L’auteur de cette lettre réagit à un texte récent du professeur Sylvain Charlebois. Il croit que ce dernier n’a sûrement pas beaucoup de contacts avec les producteurs de lait pour tenir les propos qu’il a tenus. Selon ce producteur laitier, le niveau de détresse psychologique chez les producteurs, et en particulier dans le lait, est plus élevé que la moyenne des autres secteurs d’activité économique.

Une réalité que Sylvain Charlebois ne connaît pas

OPINIONS / En réaction au texte de Sylvain Charlebois intitulé «Payer son lait, deux fois», publié dans notre édition du 3 septembre dernier.

Je réagis aux propos de Sylvain Charlebois écrits le 3 septembre dernier dans ces pages d’Opinions. Malgré les titres longs comme le bras qu’il se donne, je doute qu’il ait déjà mis les pieds sur le plancher des vaches pour comprendre notre réalité.

Dans son propos, que lui seul comprend, il dit que les producteurs de lait sont gâtés par les compensations du gouvernement fédéral. Encore une fois, il sème dans l’opinion publique cette idée que les producteurs de lait, avec le système de gestion de l’offre, sont des citoyens privilégiés. Si c’était vrai, comment expliquer que le nombre de producteurs diminue à un rythme effarant? Au Québec, il reste moins de 4000 producteurs de lait comparativement à 10 fois plus il y a 40 ans. Des milliers de fermes laitières, autant de petites entreprises et lieux de formation et d’épanouissement pour les familles ont disparu. Les campagnes, particulièrement celles des arrière-pays, se vident de leur population. Si ce n’était des producteurs de lait qui résistent, ce serait pire.
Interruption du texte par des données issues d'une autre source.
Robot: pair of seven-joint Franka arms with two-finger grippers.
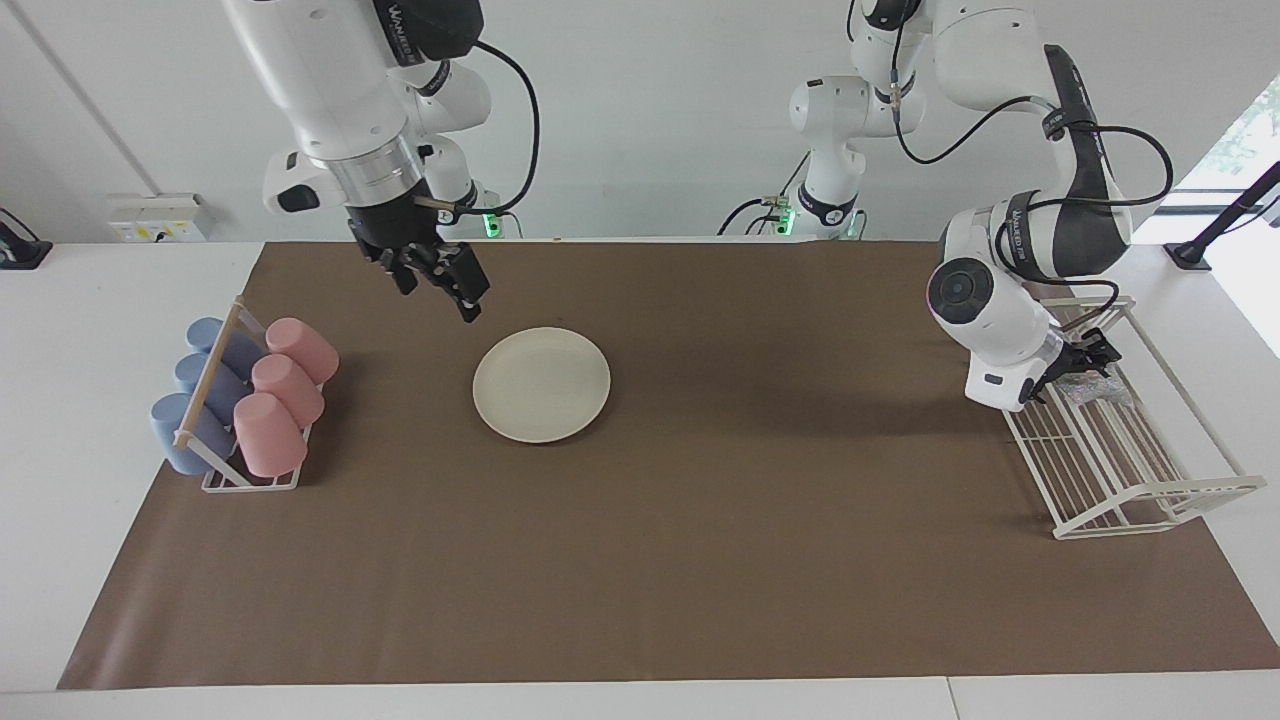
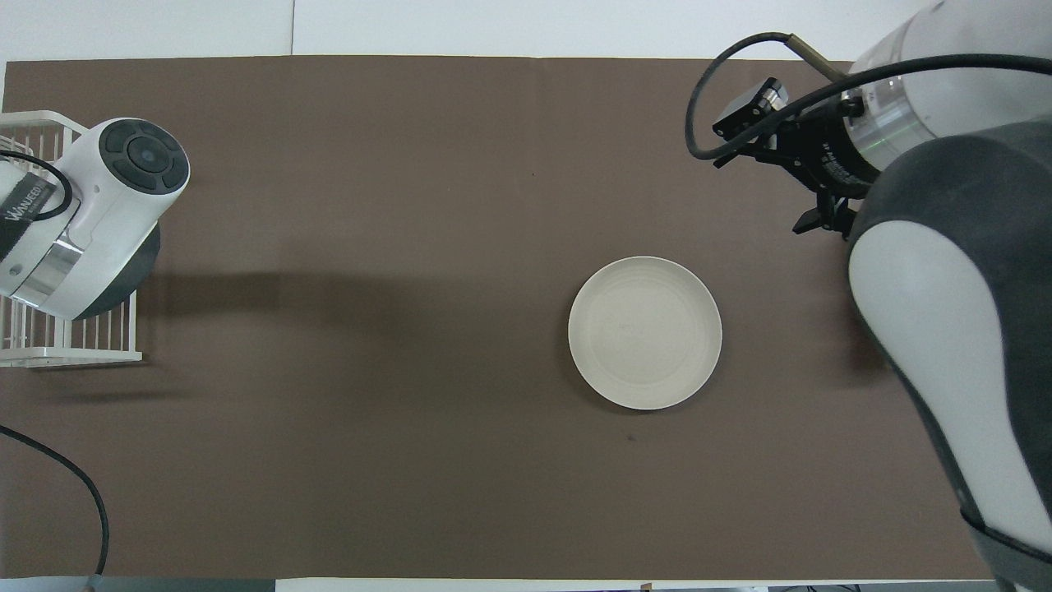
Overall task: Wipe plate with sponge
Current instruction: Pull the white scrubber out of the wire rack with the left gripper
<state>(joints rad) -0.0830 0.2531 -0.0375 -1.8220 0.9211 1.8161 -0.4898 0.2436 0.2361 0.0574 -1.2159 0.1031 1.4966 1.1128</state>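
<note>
The cream-white plate (image 1: 541, 384) (image 2: 645, 332) lies flat on the brown mat, toward the right arm's end of the table. The silvery sponge (image 1: 1096, 388) lies in the white wire rack (image 1: 1130, 500) at the left arm's end. My left gripper (image 1: 1085, 358) is down in that rack right at the sponge, largely covered by its own wrist. In the overhead view that wrist hides both the gripper and the sponge. My right gripper (image 1: 440, 290) (image 2: 760, 193) hangs open and empty over the mat, beside the plate's edge nearest the robots.
A small rack of pink and blue cups (image 1: 250, 400) lying on their sides stands at the right arm's end of the mat. The brown mat (image 1: 700, 560) covers most of the white table. The wire rack's front rim (image 2: 66, 355) shows below the left wrist.
</note>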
Il oublie que l’activité primaire de l’économie basée sur l’exploitation des ressources naturelles est à la base de l’économie dont le secteur tertiaire bénéficie et permet justement de verser son salaire. Il n’a sûrement pas beaucoup de contacts avec les producteurs pour leur infliger une telle désapprobation. Il verrait que le niveau de détresse psychologique chez les producteurs, et en particulier dans le lait est plus élevé que la moyenne des autres secteurs d’activité économique.

Dans son optique, les plus gros sont les meilleurs. Faux. Je connais de petits producteurs qui sont très efficaces et qui dynamisent leur milieu de vie autant sur le plan social que économique. Ses propos sont blessants et offensants. Je cite: «les producteurs laitiers sont des fonctionnaires travaillant pour l’État», «les producteurs s’en foutent, ils ont notre argent maintenant».

Sylvain Charlebois, descends de ton piédestal et viens te mettre les pieds dedans et le nez tant qu’à y être; tu verras que la réalité des producteurs de lait, travaillant sept jours par semaine, 365 jours par année, n’est pas si belle que tu le prétends. J’écris ce texte avec émotion en mémoire de mes parents qui y ont consacré leur vie et en l’honneur de mes enfants qui y consacrent la leur, chacun sur sa ferme respective.